The five children of Cyril Pennington learn they have something more in common than their father's DNA.
The many fans of Carty-Williams' debut, Queenie (2019), will have lots of fun with her sophomore effort, another high-spirited, socially conscious novel set in South London. Of the five Pennington offspring, only the eldest and the youngest, Nikisha and Prynce, have the same mother (Cyril stopped by to drop off a card for Nikisha's 10th birthday; Prynce was born nine months later). The second oldest is Danny, whose mother is White, then Dimple and Lizzie, only a few weeks apart in age, with Indian Jamaican and Yoruba mothers, respectively.
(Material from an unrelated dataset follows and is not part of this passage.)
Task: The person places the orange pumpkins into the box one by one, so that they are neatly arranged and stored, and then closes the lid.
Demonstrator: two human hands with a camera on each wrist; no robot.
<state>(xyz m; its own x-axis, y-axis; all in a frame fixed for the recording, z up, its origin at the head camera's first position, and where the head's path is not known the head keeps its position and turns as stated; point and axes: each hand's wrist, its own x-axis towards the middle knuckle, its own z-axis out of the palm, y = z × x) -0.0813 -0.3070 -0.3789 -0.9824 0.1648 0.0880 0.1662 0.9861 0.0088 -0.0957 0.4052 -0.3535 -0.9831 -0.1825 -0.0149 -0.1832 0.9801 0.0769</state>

Kudos to Carty-Williams for defining each of these many characters so clearly that you can easily keep track of who's who. Cyril would proudly claim the same, his interpretation of fatherhood entailing being "generally aware that he had five children (and possibly more, but he wasn’t going to go looking), remembering their names and sometimes their birthdays, and asking them for money when times were hard." As the book opens, the kids range in age from 9 to 19, and Cyril has decided it's time for them to meet. He drives around and picks them all up in his gold Jeep, which he loves "more than anything else in his life and he [doesn’t] see a problem with that"—but the meeting doesn't go all that well. Nobody smiles except him, Nikisha fat-shames Dimple, Lizzie just wants to go home and "tell her mum that Cyril had basically kidnapped her and forced her to spend time with a group of Jamaicans." They don't see each other again for 16 years, when Dimple accidentally murders her boyfriend and calls on her siblings for help. This unfolding mishap is the main narrative line around which the characters transform into a family, also coping with racism, toxic relationships, social media crises, and intergenerational trauma along the way.
This way-out combination of family drama, madcap plot, and political edge ends up being quite endearing.